| 01.03.11 | 16h39 Mis à jour le 01.03.11 | 16h40
Pour qui a vécu de l'intérieur le procès Clearstream, rien ne saurait reconstituer l'intensité dramatique de ces audiences qui ont transformé pendant trois semaines la première chambre du palais de justice de Paris en coeur battant de la vie politique française. Le temps de la justice, pour une fois, ne se conjuguait pas au passé. Un président de la République en exercice, partie civile, y écrivait une page de son quinquennat. Un ancien premier ministre, prévenu, jouait là une part de son avenir politique. Chacun sentait que cette plongée dans les arrière-cuisines du pouvoir constituait peut-être la première étape de la prochaine campagne présidentielle. A tout cela, l'audience offrait une exceptionnelle caisse de résonance.

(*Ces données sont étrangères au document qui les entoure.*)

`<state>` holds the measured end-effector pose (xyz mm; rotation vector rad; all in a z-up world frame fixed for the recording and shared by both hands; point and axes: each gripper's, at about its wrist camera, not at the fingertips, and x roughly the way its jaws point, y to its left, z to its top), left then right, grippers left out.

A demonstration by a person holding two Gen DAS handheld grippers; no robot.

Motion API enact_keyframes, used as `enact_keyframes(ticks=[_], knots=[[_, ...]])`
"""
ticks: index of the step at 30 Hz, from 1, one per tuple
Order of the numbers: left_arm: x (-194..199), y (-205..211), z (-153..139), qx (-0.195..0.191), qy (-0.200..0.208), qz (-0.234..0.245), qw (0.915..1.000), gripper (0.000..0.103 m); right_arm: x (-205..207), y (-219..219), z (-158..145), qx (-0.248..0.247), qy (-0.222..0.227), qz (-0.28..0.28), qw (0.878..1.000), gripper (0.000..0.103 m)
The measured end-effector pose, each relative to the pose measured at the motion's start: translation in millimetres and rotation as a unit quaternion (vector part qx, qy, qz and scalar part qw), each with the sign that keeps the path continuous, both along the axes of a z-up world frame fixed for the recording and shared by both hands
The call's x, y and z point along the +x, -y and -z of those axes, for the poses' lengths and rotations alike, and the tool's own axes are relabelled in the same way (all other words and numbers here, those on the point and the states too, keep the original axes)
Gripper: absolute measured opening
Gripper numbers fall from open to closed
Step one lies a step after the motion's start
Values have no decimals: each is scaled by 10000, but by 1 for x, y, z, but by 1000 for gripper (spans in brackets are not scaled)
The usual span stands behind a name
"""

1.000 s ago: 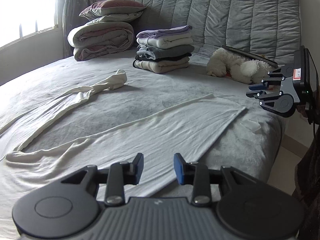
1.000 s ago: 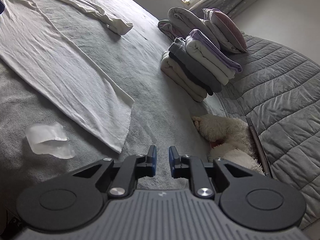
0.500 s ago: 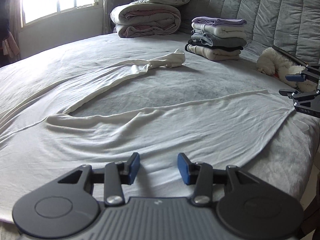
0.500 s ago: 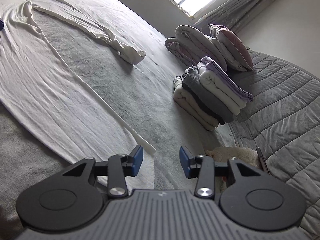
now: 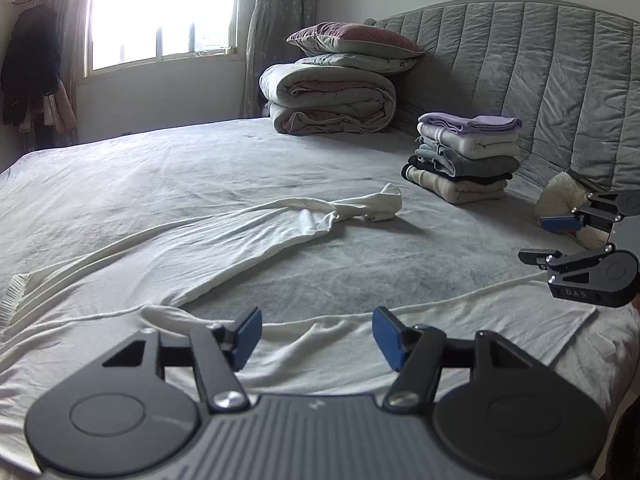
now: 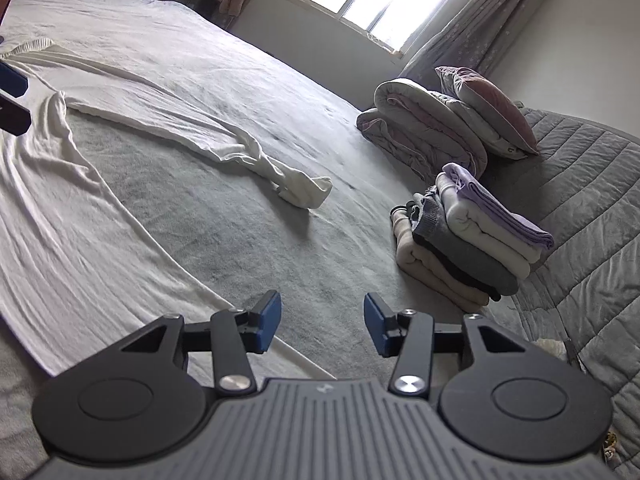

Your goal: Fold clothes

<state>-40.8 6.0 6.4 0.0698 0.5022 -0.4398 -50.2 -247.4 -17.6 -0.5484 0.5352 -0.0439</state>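
Garment (image 5: 248, 236): cream-white, plain. Bed cover (image 5: 400, 264): grey, plain. Headboard (image 5: 560, 80): grey, quilted in vertical channels. Folded pile (image 5: 466, 158): lilac on top, then cream, grey, black, beige. Top pillow (image 5: 356, 40): maroon and grey. Gripper pads (image 5: 248, 338): blue on black fingers.

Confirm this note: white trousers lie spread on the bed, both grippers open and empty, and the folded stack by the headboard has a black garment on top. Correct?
Not quite. In both wrist views the top of the folded stack is a lilac garment, not black; a dark one sits lower down. The rest stands: white trousers spread out, left gripper and right gripper open, empty.
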Motion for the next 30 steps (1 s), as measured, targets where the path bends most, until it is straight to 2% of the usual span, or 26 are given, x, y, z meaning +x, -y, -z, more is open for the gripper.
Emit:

De ce spectacle, micros et caméras étaient exclus. Dehors, c'était un autre procès qui se jouait. A chaque suspension d'audience, dans un incessant va-et-vient de robes noires, on refaisait le match. Mais il y manquait ce qui donne à un procès son caractère unique : la confrontation publique et permanente, dans cet espace minuscule du prétoire, entre ceux qui jugent, ceux qui accusent et ceux qui sont accusés.
C'est la limite du film Le Bal des menteurs. Il lui faut raconter de l'extérieur ce qui se joue à l'intérieur, de l'autre côté de cette double porte à hublot sur laquelle vient buter l'oeil curieux de la caméra. La qualité exceptionnelle des personnages de ce procès jouant leur propre rôle dans le film constitue paradoxalement son autre limite. Le spectaculaire mur de caméras, d'objectifs et de micros qui attend les prévenus ou leurs avocats dans la salle des pas perdus du Palais de justice ne les impressionne pas. Bien au contraire. Ils en maîtrisent les codes et en connaissent l'utilité. Dominique de Villepin mieux que tous les autres. Ceux du dedans voyaient ses traits fatigués, mesuraient sur la crispation de son visage l'épreuve que représentait pour lui cette comparution devant le tribunal. La sonnerie retentissait et c'était un autre homme, au regard assuré, un large sourire accroché aux lèvres, qui s'offrait aux images de télévision.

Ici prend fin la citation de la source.